Existem hoje 2 milhões de sites de telefonia móvel no mundo com backhaul servido por microondas, o que representa aproximadamente 75% do total. Em 2022, com o crescimento do número de antenas decorrente da implementação de redes 5G, o número de sites servidos com backhaul em microondas subirá para 2,8 milhões no mundo, embora sua proporção sobre o total vai cair um pouco, chegando a 70%. As previsões são de Giulio Cavalli, gerente de vendas de soluções de microondas da Huawei.

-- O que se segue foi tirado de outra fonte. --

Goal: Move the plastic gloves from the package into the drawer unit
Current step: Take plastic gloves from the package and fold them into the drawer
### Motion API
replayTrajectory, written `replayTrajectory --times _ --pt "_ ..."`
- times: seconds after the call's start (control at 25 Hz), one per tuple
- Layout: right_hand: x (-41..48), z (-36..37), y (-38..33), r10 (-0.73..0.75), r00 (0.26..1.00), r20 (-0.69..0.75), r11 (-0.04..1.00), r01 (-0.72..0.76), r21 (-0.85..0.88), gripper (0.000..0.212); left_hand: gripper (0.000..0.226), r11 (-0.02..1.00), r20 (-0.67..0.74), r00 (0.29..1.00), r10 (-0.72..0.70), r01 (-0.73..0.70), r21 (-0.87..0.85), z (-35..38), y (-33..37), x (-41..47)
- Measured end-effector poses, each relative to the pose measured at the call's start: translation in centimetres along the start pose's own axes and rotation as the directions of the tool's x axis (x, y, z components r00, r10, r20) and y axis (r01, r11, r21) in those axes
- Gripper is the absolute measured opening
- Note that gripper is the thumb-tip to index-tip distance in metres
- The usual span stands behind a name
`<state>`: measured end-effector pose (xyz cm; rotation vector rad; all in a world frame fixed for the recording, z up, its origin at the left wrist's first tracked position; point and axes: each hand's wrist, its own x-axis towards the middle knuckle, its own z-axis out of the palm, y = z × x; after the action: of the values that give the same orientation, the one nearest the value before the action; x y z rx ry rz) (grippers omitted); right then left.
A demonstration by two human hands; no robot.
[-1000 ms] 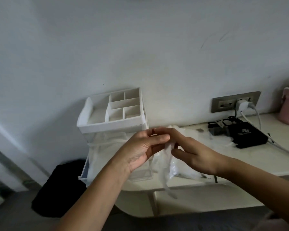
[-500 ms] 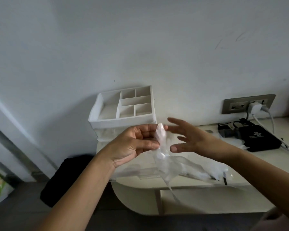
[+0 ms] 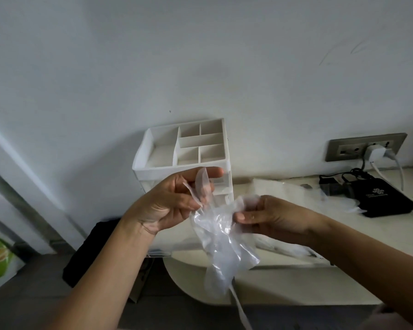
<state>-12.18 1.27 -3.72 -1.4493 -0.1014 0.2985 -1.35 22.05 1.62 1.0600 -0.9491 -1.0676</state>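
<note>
The left hand (image 3: 174, 203) pinches 1 upper tip of the crumpled clear plastic gloves (image 3: 221, 241) between thumb and fingers. The right hand (image 3: 267, 216) curls round the bunch just beside it, in the air before the white drawer unit (image 3: 184, 148), with the loose tail hanging past the counter's (image 3: 284, 284) rounded front edge. The unit stands at the counter's left end against the wall; between it and the black box (image 3: 382, 198) under the wall socket (image 3: 365, 146) lies the flat clear package (image 3: 279, 189).
</note>
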Motion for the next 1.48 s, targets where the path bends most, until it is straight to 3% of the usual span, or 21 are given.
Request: replayTrajectory --times 0.04,0.16,0.28,0.36,0.48,0.6,0.68,0.72,0.84,0.92,1.04,1.12,1.16,1.24,1.4,1.48 --pt "-0.3 0.0 -0.7 -0.037 0.997 -0.074 0.999 0.034 -0.040 0.016 0.049 0.999 -0.019 1.000 -0.018 0.019 0.041 -0.2 0.2 -0.4" --pt "-1.2 0.0 -3.7 -0.207 0.956 -0.209 0.919 0.117 -0.378 0.005 0.048 0.983 -0.082 0.995 -0.062 0.075 0.167 -1.5 0.5 -1.5" --pt "-1.1 0.7 -6.3 -0.210 0.960 -0.183 0.706 0.019 -0.708 0.015 0.071 0.973 -0.223 0.974 -0.049 0.098 0.210 -1.2 0.5 -1.2" --pt "-0.1 1.8 -7.2 -0.193 0.972 -0.136 0.549 -0.008 -0.836 0.026 0.079 0.926 -0.289 0.957 -0.034 0.140 0.352 0.0 0.4 -0.2" --pt "1.8 2.8 -7.8 -0.228 0.968 -0.101 0.323 -0.022 -0.946 0.046 0.061 0.834 -0.357 0.934 -0.003 0.200 0.515 1.8 -0.3 1.1" --pt "3.0 3.0 -8.0 -0.249 0.962 -0.108 0.251 -0.043 -0.967 0.053 0.038 0.807 -0.511 0.857 0.070 0.252 0.534 1.8 -1.0 1.6" --pt "3.3 2.8 -7.7 -0.209 0.966 -0.150 0.294 -0.084 -0.952 0.050 0.011 0.819 -0.554 0.824 0.119 0.235 0.524 1.4 -1.4 1.6" --pt "3.4 2.5 -7.4 -0.169 0.970 -0.177 0.366 -0.105 -0.925 0.044 0.003 0.818 -0.573 0.805 0.150 0.224 0.529 1.2 -1.5 1.6" --pt "3.1 0.4 -6.4 -0.052 0.973 -0.226 0.660 -0.136 -0.739 0.014 0.004 0.878 -0.666 0.725 0.176 0.191 0.440 -0.5 -1.3 0.6" --pt "2.8 -0.9 -5.8 -0.013 0.969 -0.246 0.774 -0.146 -0.616 0.002 0.003 0.868 -0.670 0.736 0.096 0.269 0.419 -1.7 -0.9 -0.4" --pt "3.1 -1.3 -5.4 0.016 0.975 -0.220 0.741 -0.159 -0.652 0.007 0.025 0.827 -0.594 0.802 -0.064 0.375 0.418 -1.9 -1.1 -1.0" --pt "3.9 -0.6 -5.5 0.022 0.985 -0.171 0.681 -0.140 -0.719 0.010 0.036 0.830 -0.589 0.808 -0.031 0.349 0.436 -1.4 -1.6 -0.3" --pt "4.2 -0.3 -5.6 0.016 0.986 -0.164 0.666 -0.133 -0.734 0.010 0.028 0.829 -0.599 0.801 0.021 0.320 0.458 -1.2 -1.8 0.1" --pt "4.6 -0.2 -5.8 0.016 0.984 -0.176 0.662 -0.142 -0.736 0.010 0.005 0.818 -0.646 0.755 0.118 0.295 0.494 -1.4 -2.0 0.6" --pt "4.1 -1.3 -4.8 0.125 0.977 -0.174 0.789 -0.204 -0.580 0.005 0.007 0.866 -0.775 0.621 0.117 0.319 0.386 -4.0 -2.4 -0.7" --pt "4.2 -1.4 -3.7 0.104 0.958 -0.266 0.867 -0.219 -0.448 0.005 0.010 0.895 -0.840 0.537 0.079 0.332 0.297 -5.3 -2.7 -1.4"
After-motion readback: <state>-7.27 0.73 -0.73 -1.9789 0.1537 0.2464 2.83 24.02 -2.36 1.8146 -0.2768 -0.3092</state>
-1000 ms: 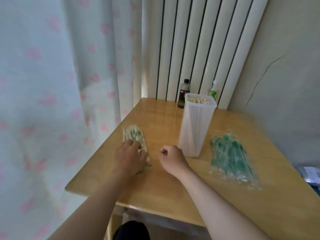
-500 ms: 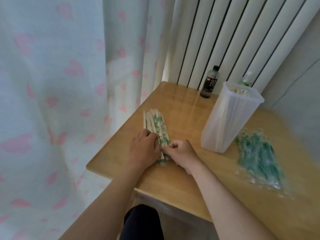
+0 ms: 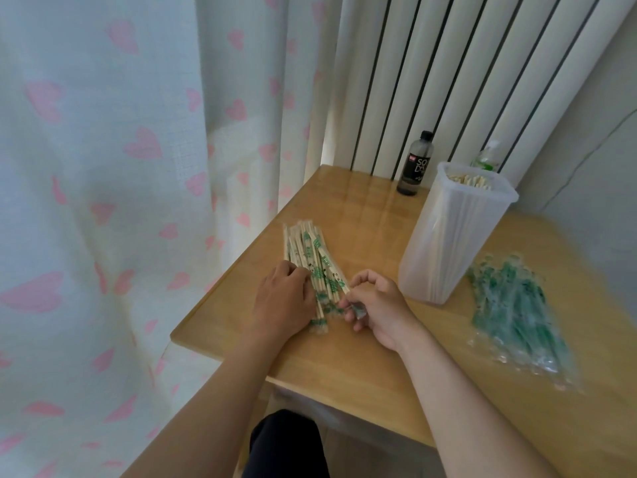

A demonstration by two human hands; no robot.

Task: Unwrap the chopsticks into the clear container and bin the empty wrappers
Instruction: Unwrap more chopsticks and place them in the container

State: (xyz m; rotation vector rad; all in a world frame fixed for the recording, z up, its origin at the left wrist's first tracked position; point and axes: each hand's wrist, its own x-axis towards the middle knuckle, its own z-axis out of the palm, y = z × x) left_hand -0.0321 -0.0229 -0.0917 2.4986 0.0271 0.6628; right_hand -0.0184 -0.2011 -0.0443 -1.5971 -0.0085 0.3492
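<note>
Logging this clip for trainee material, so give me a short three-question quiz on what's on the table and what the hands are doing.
1. True or false: the clear container already holds bare chopsticks.
2. The empty wrappers lie: A) inside the container, B) on the table to its right, C) on the floor.
3. Which hand pinches a pair at the edge of the wrapped chopsticks?
Key: 1 true; 2 B; 3 the right hand.

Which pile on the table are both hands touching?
The wrapped chopsticks near the curtain, left of the clear container; the green wrapper pile right of it lies untouched.
</note>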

“No 5G, a primeira escolha da operadora será fibra onde houver disponibilidade. Mas a fibra não consegue chegar a todo lugar, por isso o microondas terá um papel importante no 5G”, comenta Cavalli. Ele acredita que as operadoras adotarão uma arquitetura de rede em que a fibra chega a um site central ou hub, ao qual outros sites ao redor se conectam via microondas, em uma topologia de estrela.

Em sua estratégia para atendimento à demanda do 5G por backhaul, a Huawei separou sua oferta em três tipos de soluções. A primeira é para redes 5G em áreas urbanas com througput próximo a 10 Gbps. Neste caso, o backhaul em microondas usaria a banda E, em 80 GHz, que permite alcançar até 20 Gbps a uma distância de até 2 Km.

A segunda solução é voltada para áreas suburbanas, mesclando banda E e frequências tradicionais de microondas (entre 6 GHz e 42 GHz) para atingir um raio de cobertura de até 7 Km e velocidade de 5 Gbps.

Por fim, para as áreas rurais, a proposta da Huawei é oferecer microondas em frequências tradicionais mas com equipamentos que garantam mais eficiência no uso do espectro. Neste caso, o alcance chega a até 30 Km de distância e a velocidade de transmissão a até 2 Gbps.

A banda E já está disponível no Brasil e vem sendo utilizada por algumas teles para backhaul no 4G. Estima-se que algumas centenas de sites em áreas urbanas utilizem essa frequência. Cavalli, contudo, defende que a Anatel permita o uso de canais mais amplos para viabilizar o 5G no futuro. O ideal seria autorizar o uso de canais de 112 MHz nas frequências mais altas, o que melhoraria a capacidade de transmissão. Hoje o limite é de 56 MHz por canal.